他便可以装作一位神医在今天救了她,通过这种计谋来达到他另外的目的。
父亲和阿木的表情里,都有一种劫后余生的庆幸,从这样的表情里,乌洛解读到了最关键的一点是,好像他父亲和阿木之间,原来不可逾越的那种鸿沟,似乎不见了。
杨怀仁这时给乌洛打了个眼色,便装作察看她的状况,去试了试她的脉搏,又翻了翻她的眼皮。
接着才对努尔万说道,“努尔万兹莫,令千金已经没有什么大碍了。只不过因为身上的毒性不会立即就驱散干净,还要数日的调养,才能完全恢复健康。”
努尔万这才如释重负似的长出了一口气,接着又对杨怀仁施礼谢道,“任先生真妙手回春的神医,别人束手无策的事情,神医一出手便解决了。
我努尔万拜谢先生救治我女儿乌洛的大恩大德,从此以后,凡是先生的事,便是我努尔万的事,但凡是先生一句话,我努尔万必定赴汤蹈火,在所不辞。”
杨怀仁装作很谦虚地还了一礼,“努尔万兹莫言重了,佛语有云,救人一命,胜造七级浮屠。我救治了令千金,也是我积善果,佛祖知道了我做过的好事,自然会时常保佑我。
而令千金能起死回生,也是她自己的造化,而且我们汉人还有句俗话说得好,大难不死,必有后福,别的我不敢肯定,但是感情方面嘛,呵呵……”
他说着转头看向了阿木,阿木见杨怀仁和努尔万一齐看了过来,想起刚才任先生话中的暗喻,竟羞赧得脸红扑扑的说不出话来。
努尔万又一次陷入了沉思,但不知为何,这一次在他心里对阿木的看法,已经完全没有那种矛盾的感觉了。

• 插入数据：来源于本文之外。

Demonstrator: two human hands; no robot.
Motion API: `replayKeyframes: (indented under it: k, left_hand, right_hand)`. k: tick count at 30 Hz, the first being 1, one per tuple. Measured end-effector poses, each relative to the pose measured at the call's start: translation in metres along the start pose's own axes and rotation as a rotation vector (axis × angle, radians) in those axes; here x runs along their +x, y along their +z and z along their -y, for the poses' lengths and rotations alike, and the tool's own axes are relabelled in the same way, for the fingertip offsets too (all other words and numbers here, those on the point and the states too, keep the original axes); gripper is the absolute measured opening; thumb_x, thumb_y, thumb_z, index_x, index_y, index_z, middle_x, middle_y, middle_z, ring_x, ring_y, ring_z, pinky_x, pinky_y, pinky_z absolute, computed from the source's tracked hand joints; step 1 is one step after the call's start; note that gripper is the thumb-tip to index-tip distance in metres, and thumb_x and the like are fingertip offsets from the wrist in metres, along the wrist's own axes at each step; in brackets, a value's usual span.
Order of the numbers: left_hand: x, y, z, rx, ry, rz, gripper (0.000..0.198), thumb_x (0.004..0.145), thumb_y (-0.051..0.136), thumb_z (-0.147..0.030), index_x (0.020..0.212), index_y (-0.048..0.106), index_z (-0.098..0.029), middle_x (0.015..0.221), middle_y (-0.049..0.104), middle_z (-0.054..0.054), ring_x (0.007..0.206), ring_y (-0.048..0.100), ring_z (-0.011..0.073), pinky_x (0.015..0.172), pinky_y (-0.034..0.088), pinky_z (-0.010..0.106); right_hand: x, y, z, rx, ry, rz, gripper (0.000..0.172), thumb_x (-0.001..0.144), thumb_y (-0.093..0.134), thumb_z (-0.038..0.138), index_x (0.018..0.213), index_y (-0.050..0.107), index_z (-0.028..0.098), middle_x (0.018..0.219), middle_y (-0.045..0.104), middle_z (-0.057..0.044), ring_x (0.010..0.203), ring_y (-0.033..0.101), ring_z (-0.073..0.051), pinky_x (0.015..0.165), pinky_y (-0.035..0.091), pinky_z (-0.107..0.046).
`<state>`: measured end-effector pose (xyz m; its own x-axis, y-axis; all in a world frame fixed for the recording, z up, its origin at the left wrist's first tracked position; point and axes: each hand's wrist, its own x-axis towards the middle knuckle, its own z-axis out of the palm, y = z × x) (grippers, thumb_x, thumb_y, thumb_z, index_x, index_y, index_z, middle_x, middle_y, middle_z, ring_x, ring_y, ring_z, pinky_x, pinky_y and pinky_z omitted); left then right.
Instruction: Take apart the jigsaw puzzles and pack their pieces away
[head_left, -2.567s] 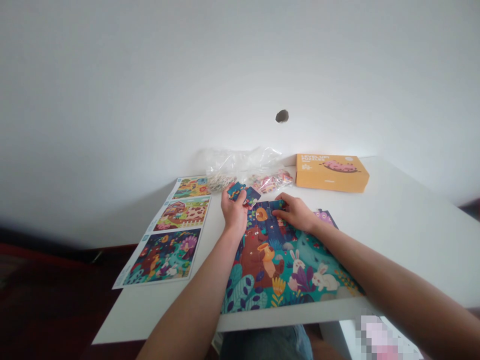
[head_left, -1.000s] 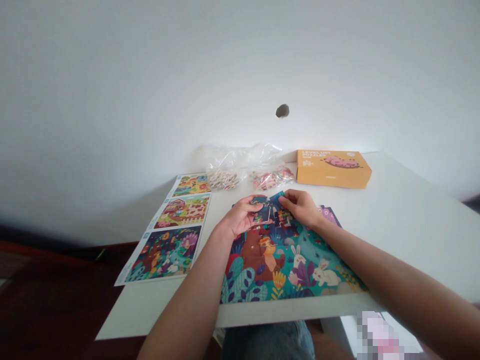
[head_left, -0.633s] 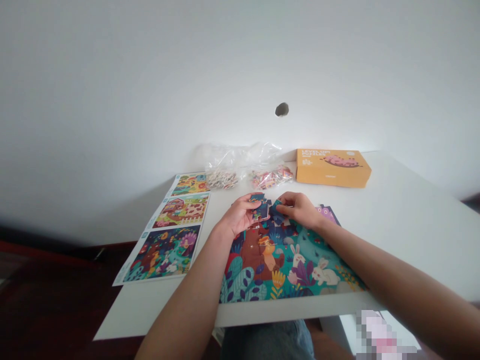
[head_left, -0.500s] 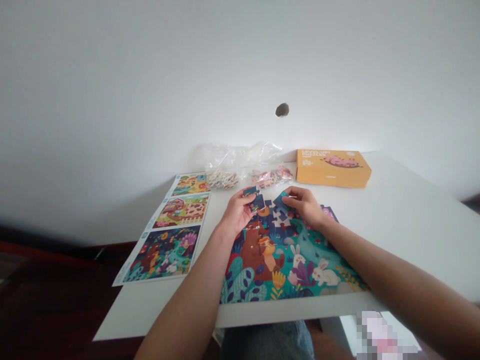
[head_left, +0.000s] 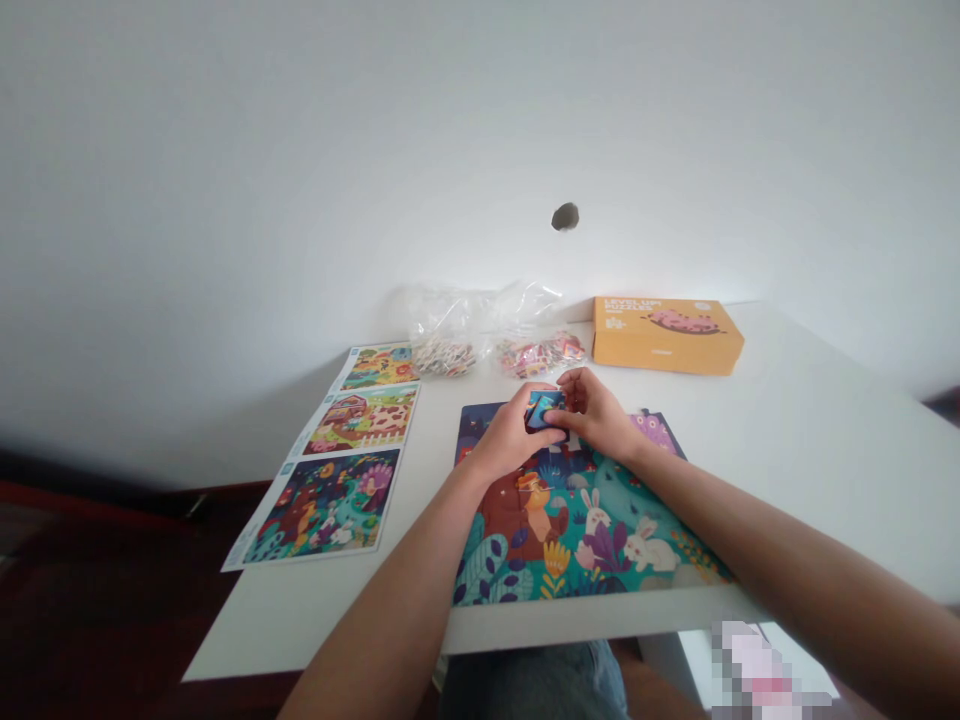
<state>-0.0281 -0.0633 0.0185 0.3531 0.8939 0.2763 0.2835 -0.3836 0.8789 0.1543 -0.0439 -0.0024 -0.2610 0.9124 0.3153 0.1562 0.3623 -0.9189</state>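
Note:
Over the upper middle of a jigsaw puzzle (head_left: 536,555) with a bear, a fox and rabbits, my two hands meet. My left hand (head_left: 514,432) is closed round the left side of a small group of blue puzzle pieces (head_left: 541,408). From the other side, my right hand (head_left: 600,415) pinches these same pieces, its thumb lying on top. How many pieces are stacked or held together I cannot tell. Some gaps in the puzzle show just below the fingers, and the hands hide the rest of that area.
Picture sheets (head_left: 330,505) lie along the left of the white table (head_left: 810,440). Clear plastic bags (head_left: 450,330) with loose pieces rest at the back, beside a yellow puzzle box (head_left: 664,340). The wall (head_left: 337,180) with a hole stands behind.
My left hand has moved right and a little down, away from the puzzle's upper left edge. My right hand has shifted slightly left, so the hands and their pieces have come together.

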Motion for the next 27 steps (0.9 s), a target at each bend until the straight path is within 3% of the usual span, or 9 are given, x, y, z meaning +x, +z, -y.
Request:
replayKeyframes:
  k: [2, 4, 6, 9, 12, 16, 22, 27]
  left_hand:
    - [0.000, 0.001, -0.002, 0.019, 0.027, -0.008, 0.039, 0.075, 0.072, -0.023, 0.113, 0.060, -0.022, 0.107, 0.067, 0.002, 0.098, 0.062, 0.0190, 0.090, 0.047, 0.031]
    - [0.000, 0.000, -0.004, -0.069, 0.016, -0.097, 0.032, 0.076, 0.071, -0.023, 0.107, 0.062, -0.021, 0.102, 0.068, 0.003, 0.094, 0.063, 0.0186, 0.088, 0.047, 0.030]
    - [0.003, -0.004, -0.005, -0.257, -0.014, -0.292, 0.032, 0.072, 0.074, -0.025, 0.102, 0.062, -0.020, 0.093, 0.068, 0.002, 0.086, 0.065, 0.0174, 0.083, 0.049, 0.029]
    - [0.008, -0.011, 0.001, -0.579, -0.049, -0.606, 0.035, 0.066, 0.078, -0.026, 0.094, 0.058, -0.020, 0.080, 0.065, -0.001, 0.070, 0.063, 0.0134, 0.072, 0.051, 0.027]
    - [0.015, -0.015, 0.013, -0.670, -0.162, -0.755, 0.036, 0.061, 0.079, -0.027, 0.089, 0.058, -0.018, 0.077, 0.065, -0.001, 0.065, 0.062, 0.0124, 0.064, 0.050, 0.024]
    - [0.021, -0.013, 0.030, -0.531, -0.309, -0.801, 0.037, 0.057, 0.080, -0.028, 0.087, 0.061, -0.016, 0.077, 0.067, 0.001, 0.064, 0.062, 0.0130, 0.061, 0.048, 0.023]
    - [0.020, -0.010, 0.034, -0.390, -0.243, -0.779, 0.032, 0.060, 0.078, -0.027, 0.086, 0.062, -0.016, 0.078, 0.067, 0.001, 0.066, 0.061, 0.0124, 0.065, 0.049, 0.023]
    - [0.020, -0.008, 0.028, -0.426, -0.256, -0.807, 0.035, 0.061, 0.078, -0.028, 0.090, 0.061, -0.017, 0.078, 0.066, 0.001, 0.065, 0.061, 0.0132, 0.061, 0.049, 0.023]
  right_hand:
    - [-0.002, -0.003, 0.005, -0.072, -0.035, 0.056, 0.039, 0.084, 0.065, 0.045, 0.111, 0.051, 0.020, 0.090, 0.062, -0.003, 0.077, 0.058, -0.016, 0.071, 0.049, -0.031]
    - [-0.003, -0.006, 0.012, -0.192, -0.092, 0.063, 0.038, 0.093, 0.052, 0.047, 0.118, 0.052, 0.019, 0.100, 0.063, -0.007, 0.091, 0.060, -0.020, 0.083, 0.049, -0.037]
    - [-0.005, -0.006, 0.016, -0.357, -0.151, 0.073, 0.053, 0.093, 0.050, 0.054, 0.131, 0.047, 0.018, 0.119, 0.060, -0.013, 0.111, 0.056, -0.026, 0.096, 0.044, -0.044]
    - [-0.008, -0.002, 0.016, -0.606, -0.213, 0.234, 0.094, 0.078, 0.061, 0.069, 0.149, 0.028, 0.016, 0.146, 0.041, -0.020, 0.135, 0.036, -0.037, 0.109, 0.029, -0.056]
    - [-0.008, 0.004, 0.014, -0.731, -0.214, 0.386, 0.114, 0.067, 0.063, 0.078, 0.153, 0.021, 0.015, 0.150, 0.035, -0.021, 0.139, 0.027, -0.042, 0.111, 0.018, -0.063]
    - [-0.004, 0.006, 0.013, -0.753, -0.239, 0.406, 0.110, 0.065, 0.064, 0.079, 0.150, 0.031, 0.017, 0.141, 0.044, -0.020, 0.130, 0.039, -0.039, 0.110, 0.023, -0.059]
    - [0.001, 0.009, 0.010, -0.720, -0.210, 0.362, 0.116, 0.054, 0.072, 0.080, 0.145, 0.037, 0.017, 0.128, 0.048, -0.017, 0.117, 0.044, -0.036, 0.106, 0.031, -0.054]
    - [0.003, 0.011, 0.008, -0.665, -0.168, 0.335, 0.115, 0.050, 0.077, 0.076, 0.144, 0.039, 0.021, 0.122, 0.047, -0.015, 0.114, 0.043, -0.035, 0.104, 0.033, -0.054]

就像是忽然之间看透了凡尘一般,努尔万觉得他经历了这件事之后,开窍了。
什么对他才是最重要的?钱?地位?面子?其实都不是,对他最重要的,便是他最疼爱的宝贝女儿,她能不能快乐,能不能幸福,这些才是他心里真正在意的,而其他的,都是次要的。
努尔万部和拉鲁克部向来不通婚,他也说不上为什么有这样的规矩,谁制定了都无从查考了,他也不过是习惯性的去执行了这样一条他都搞不懂的规矩罢了。
如今看来,合理的规矩让手下人听话,而不合理的规矩,反而束缚了自己。
阿木如果和乌洛在一起,努尔万觉得他现在是绝对不会反对的,尽管他对于拉鲁克的看法,还是有点看不上,但是阿木在他眼里,的确是个难得的重情义的好孩子。
杨怀仁也察觉到了努尔万想事情的时候,脸上似乎已经有了一种淡淡的释然。于是他便说道,“不如让阿木陪着乌洛休息一会儿,咱们都换个地方说话吧。”
努尔万点点头,吩咐手下人设宴招待杨怀仁等一众人等,也包括拉鲁克带来的人,也一起坐下来大家一起吃顿饭。
杨怀仁欣然当了努尔万最尊贵的客人,而拉鲁克今天受到的惊吓可是太多了,只不过这一次有点受宠若惊,一直以来都看不起他的努尔万,今天竟然也对他客客气气当做一位重要的客人了。